Twitter is a popular social network where users can share short SMS-like messages called tweets. Users share thoughts, links and pictures on Twitter, journalists comment on live events, companies promote products and engage with customers. The list of different ways to use Twitter could be really long, and with 500 millions of tweets per day, there’s a lot of data to analyse and to play with.

This is the first in a series of articles dedicated to mining data on Twitter using Python. In this first part, we’ll see different options to collect data from Twitter. Once we have built a data set, in the next episodes we’ll discuss some interesting data applications.

1.Collecting data

1.1 Register Your App

In order to have access to Twitter data programmatically, we need to create an app that interacts with the Twitter API.

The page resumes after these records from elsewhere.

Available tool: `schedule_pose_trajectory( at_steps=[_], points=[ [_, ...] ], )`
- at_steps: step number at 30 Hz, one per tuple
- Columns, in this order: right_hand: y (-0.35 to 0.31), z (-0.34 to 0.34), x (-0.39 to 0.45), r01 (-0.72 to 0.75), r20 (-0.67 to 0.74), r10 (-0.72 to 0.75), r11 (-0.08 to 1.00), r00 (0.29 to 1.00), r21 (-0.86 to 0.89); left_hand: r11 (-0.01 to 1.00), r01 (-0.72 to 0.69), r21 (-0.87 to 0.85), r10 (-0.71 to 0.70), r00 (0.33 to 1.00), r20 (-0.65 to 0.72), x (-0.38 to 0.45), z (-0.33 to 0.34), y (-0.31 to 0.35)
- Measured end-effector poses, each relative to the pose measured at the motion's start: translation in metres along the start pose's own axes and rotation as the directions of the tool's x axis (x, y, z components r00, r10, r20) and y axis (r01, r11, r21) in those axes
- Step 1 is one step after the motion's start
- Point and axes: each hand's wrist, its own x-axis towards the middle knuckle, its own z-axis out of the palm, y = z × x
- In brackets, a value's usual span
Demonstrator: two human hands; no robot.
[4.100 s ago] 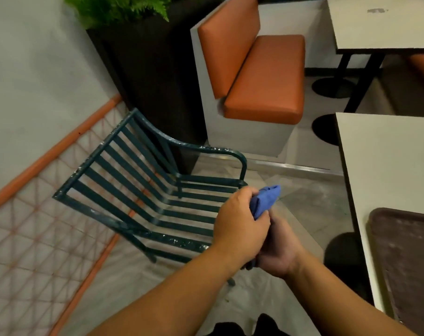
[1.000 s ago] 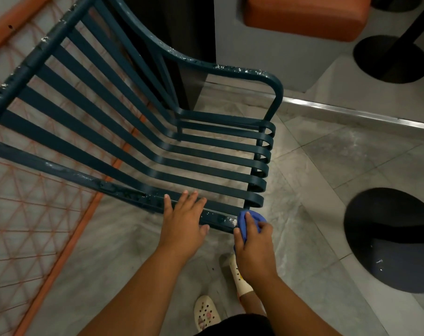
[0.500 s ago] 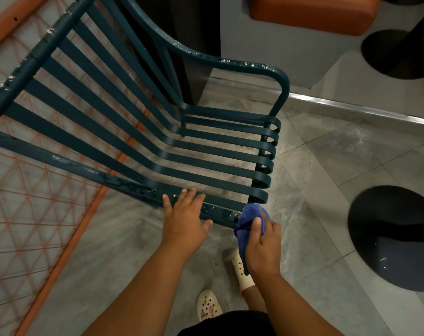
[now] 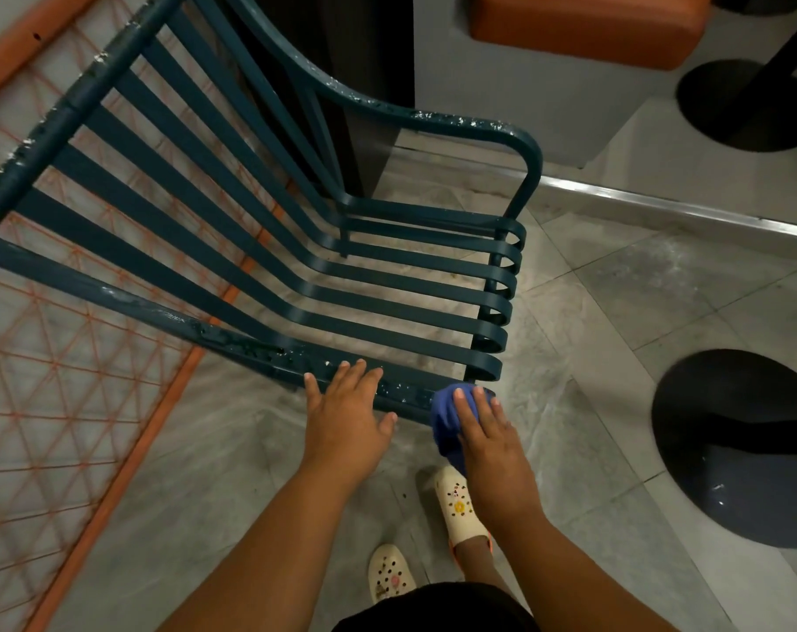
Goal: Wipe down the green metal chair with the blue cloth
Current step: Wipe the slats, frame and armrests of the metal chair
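The green metal chair (image 4: pixel 268 266) with slatted seat and back fills the upper left of the head view, its near armrest rail flecked with chipped paint. My left hand (image 4: pixel 346 417) lies flat on that near rail, fingers spread, holding nothing. My right hand (image 4: pixel 487 431) presses the blue cloth (image 4: pixel 446 417) against the front end of the same rail, beside the curled slat tips. Part of the cloth hangs below the rail under my palm.
An orange mesh panel (image 4: pixel 54 394) leans along the wall left of the chair. An orange padded bench (image 4: pixel 588 29) stands at the top right. Two black round table bases (image 4: pixel 743 449) (image 4: pixel 747 107) sit on the tiled floor. My feet in cream clogs (image 4: pixel 460 504) stand just behind the chair.
My right hand has flattened over the cloth on the rail end instead of pinching it. The left hand stays on the rail. Four seconds ago both hands held the cloth away from the chair.
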Motion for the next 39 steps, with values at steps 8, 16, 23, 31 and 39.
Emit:
schedule_pose_trajectory(
  at_steps=[8, 16, 23, 31, 39],
  points=[
    [0.000, 0.004, 0.000, -0.148, -0.032, 0.153, 0.981, 0.988, 0.124, 0.999, -0.019, -0.027, 0.019, 1.000, 0.014, 0.003, -0.001, -0.002],
    [-0.032, 0.011, 0.019, -0.048, -0.172, 0.059, 0.997, 0.983, 0.065, 0.999, 0.001, -0.035, -0.001, 1.000, -0.015, 0.006, 0.002, -0.004],
    [-0.052, 0.016, 0.027, 0.242, -0.206, -0.262, 0.963, 0.943, -0.116, 1.000, -0.002, -0.001, 0.002, 0.998, -0.059, 0.009, 0.004, -0.006],
    [-0.009, 0.016, 0.015, 0.193, -0.263, -0.177, 0.980, 0.948, 0.038, 1.000, 0.021, -0.023, -0.022, 0.998, -0.054, 0.008, 0.002, -0.007],
    [-0.001, 0.007, 0.012, 0.034, -0.184, 0.004, 0.979, 0.983, 0.200, 0.997, 0.036, -0.067, -0.038, 0.999, -0.025, 0.005, -0.002, -0.010]
  ],
)
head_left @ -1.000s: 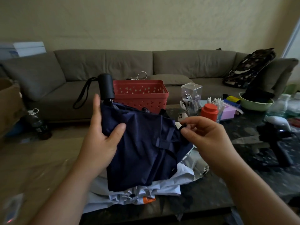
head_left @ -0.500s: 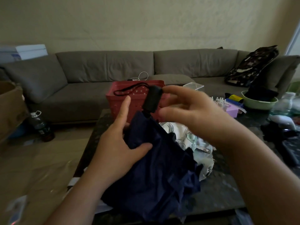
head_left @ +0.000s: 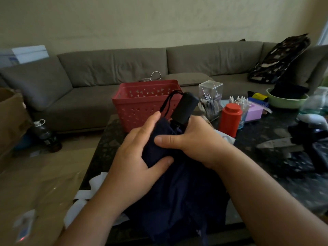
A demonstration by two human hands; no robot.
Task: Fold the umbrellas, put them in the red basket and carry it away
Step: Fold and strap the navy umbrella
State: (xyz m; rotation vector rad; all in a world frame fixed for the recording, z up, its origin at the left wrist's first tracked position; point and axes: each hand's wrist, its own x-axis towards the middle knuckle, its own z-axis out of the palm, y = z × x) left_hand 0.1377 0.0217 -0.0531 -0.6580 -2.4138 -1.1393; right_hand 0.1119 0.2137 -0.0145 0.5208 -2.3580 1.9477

The first step is the registration of your app. In particular, you need to point your browser to http://apps.twitter.com, log-in to Twitter (if you’re not already logged in) and register a new application. You can now choose a name and a description for your app (for example “Mining Demo” or similar). You will receive a consumer key and a consumer secret: these are application settings that should always be kept private. From the configuration page of your app, you can also require an access token and an access token secret. Similarly to the consumer keys, these strings must also be kept private: they provide the application access to Twitter on behalf of your account. The default permissions are read-only, which is all we need in our case, but if you decide to change your permission to provide writing features in your app, you must negotiate a new access token.

Important Note: there are rate limits in the use of the Twitter API, as well as limitations in case you want to provide a downloadable data-set, see:

https://dev.twitter.com/overview/terms/agreement-and-policy

https://dev.twitter.com/rest/public/rate-limiting

1.2 Accessing the Data

Twitter provides REST APIs you can use to interact with their service. There is also a bunch of Python-based clients out there that we can use without re-inventing the wheel. In particular, Tweepy in one of the most interesting and straightforward to use, so let’s install it:

  1. pip install tweepy==3.5.0

In order to authorise our app to access Twitter on our behalf, we need to use the OAuth interface:

  1. import tweepy
  2. from tweepy import OAuthHandler
  3. consumer_key = 'YOUR-CONSUMER-KEY'
  4. consumer_secret = 'YOUR-CONSUMER-SECRET'
  5. access_token = 'YOUR-ACCESS-TOKEN'
  6. access_secret = 'YOUR-ACCESS-SECRET'
  7. auth = OAuthHandler(consumer_key, consumer_secret)
  8. auth.set_access_token(access_token, access_secret)
  9. api = tweepy.API(auth)

The api variable is now our entry point for most of the operations we can perform with Twitter.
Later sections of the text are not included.